Le plan d’Ottawa pour désengorger les aéroports ne décolle pas

L’aéroport Montréal-Trudeau est désormais à peu près aussi achalandé que pendant les meilleures années d’avant la pandémie.
Photo: Graham Hughes La Presse canadienne L’aéroport Montréal-Trudeau est désormais à peu près aussi achalandé que pendant les meilleures années d’avant la pandémie.

Au moins, l’attente n’a plus lieu dans un sous-sol suffoquant. Mais les nombreuses rénovations des dernières années n’empêchent pas les voyageurs arrivant à l’aéroport Montréal-Trudeau de devoir attendre parfois des heures avant de pouvoir rentrer au pays, puisque le problème est plutôt le manque de personnel. La situation pourrait empirer si elle n’est pas bien prise en compte par l’Agence des services frontaliers du Canada (ASFC), craint le Syndicat des douanes et de l’immigration.
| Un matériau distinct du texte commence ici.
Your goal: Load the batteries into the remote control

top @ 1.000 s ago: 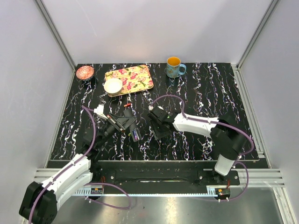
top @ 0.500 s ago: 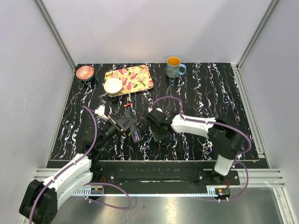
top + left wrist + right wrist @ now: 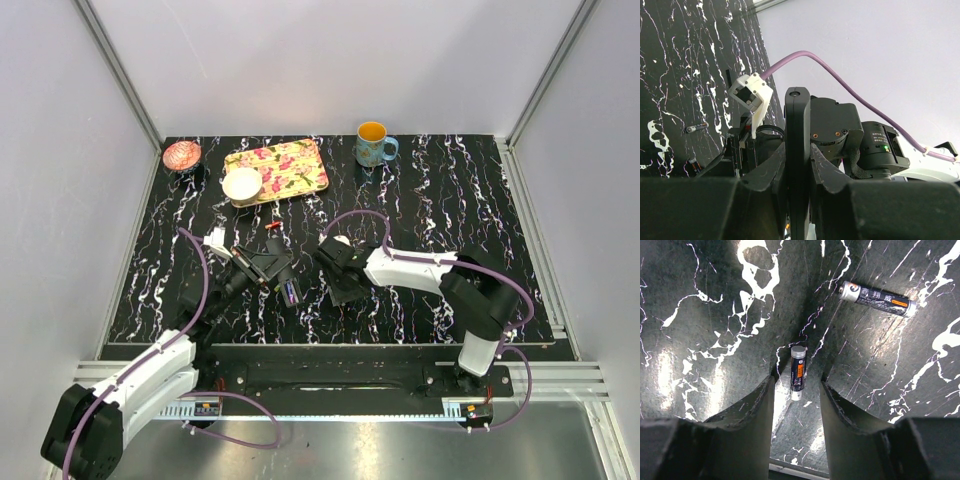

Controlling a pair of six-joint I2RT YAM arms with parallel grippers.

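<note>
Since one second ago the right pincer [image 3: 338, 280] has shifted a little toward the near edge of the black, white-veined bench [image 3: 450, 200]; the left arm looks unchanged. The slim black plastic remote control [image 3: 796, 115] stands upright and edge-on in the left pincer [image 3: 797, 160], whose fingers are clamped on its two sides. The right pincer is low over the bench with its fingers apart. A small dark battery with an orange label [image 3: 797, 372] lies on the bench between them, touching neither. A second dark battery [image 3: 879, 298] lies nearby, outside the fingers. Far back stand a flowered tray [image 3: 295, 165] and a blue mug [image 3: 372, 148].
</note>
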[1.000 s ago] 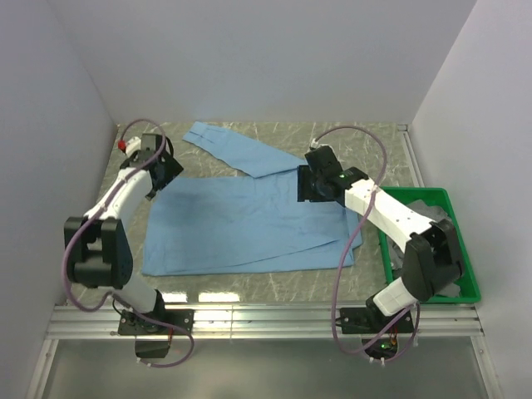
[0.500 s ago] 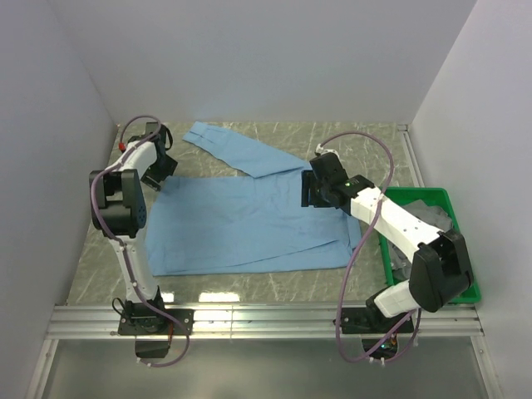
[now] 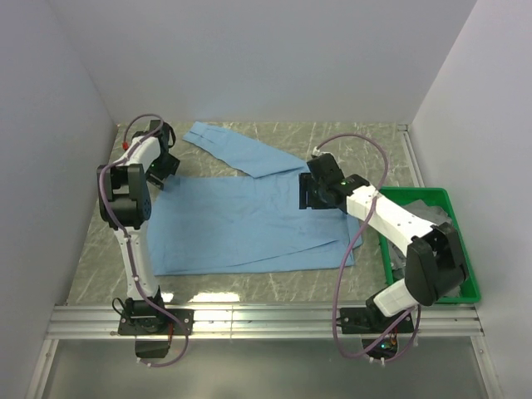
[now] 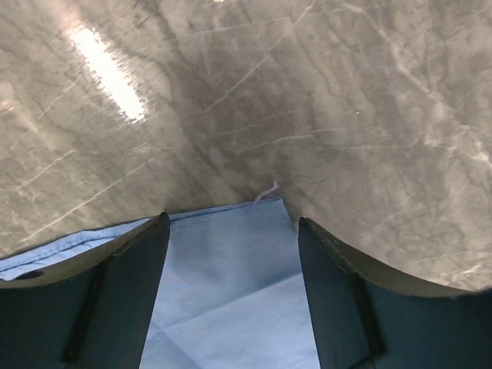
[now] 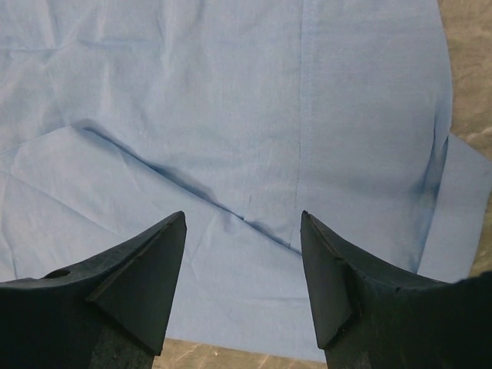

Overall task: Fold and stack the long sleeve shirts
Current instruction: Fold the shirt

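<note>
A light blue long sleeve shirt (image 3: 241, 220) lies spread flat on the marble table, one sleeve (image 3: 237, 150) stretching to the far left. My left gripper (image 3: 160, 169) is open at the shirt's far left corner; in the left wrist view that corner (image 4: 231, 261) lies between the open fingers (image 4: 127, 261). My right gripper (image 3: 309, 191) is open over the shirt's far right part; the right wrist view shows creased blue cloth (image 5: 231, 138) between and beyond its open fingers (image 5: 146, 269).
A green bin (image 3: 453, 287) holding grey cloth (image 3: 436, 216) stands at the right edge, beside the right arm. White walls close in the left, back and right. A metal rail (image 3: 266, 320) runs along the near edge.
The left arm has swung up and back toward the far left corner of the shirt. The right gripper shifted slightly right, then back left over the shirt.
</note>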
Aux premières loges pour témoigner des délais d’attente prolongés subis par les voyageurs entrant au Canada ces derniers jours, le syndicat des douaniers critique les « demi-mesures mal planifiées » contenues dans le Plan d’action 2022 de l’ASFC pour améliorer la fluidité aux frontières durant la période estivale. L’organisme calcule qu’il manque présentement entre 1000 et 3000 agents, à l’aube d’une période des vacances qui s’annonce à peu près aussi achalandée que durant les meilleures années d’avant la pandémie.
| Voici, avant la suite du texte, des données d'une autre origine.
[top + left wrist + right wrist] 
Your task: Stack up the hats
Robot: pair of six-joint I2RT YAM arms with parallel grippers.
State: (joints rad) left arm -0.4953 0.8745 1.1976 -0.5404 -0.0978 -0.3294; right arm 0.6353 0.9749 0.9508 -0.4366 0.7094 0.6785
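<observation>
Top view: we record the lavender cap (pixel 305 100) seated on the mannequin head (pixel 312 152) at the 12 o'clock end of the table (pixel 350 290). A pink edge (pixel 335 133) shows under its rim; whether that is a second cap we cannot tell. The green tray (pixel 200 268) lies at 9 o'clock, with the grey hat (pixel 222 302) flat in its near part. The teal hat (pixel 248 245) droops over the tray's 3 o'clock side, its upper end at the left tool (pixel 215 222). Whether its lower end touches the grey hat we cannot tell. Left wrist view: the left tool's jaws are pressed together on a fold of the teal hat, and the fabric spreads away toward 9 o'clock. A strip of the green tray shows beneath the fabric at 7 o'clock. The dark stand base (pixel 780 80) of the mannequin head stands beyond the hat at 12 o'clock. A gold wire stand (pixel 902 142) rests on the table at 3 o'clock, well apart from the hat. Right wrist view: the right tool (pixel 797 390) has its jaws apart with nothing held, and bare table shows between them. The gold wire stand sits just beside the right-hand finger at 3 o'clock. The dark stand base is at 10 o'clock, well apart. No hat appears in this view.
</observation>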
Signe que l’achalandage à l’aéroport international de Montréal a fortement repris depuis son plancher pandémique, le trafic de passagers embarqués et débarqués en avril dernier était équivalent à 72 % de l’achalandage d’avril 2019, selon les données les plus à jour d’Aéroports de Montréal (ADM).

« Pour le mois de mai, nous pouvons estimer une récupération à près de 80 % du trafic de passagers de 2019 », précise Eric Forest, porte-parole d’ADM. « Nous prévoyons que ces chiffres auront également augmenté pour le mois juin », ajoute-t-il.

Des mesures insuffisantes

« Nous craignons que les mesures proposées par l’Agence [des services frontaliers] aient pour seul effet d’incommoder davantage les voyageurs et de compromettre la sécurité aux frontières », a déclaré par communiqué lundi le président national du Syndicat des douanes et de l’immigration, Mark Weber. « Le ministre [fédéral de la Sécurité publique], Marco Mendicino, et l’ASFC doivent sans tarder augmenter le nombre d’agentes et d’agents afin d’éviter que les services offerts aux voyageurs ne soient réduits davantage. »

Le syndicat déplore du fait même l’imposition de mesures de travail plus strictes aux agents déjà employés par l’agence fédérale, une stratégie à court terme qui, selon lui, ne corrigera pas durablement la situation. Le Plan d’action, observe le syndicat, est un ensemble « de demi-mesures mal planifiées », telles que les heures supplémentaires obligatoires, la prolongation des affectations et le refus catégorique de congés discrétionnaires.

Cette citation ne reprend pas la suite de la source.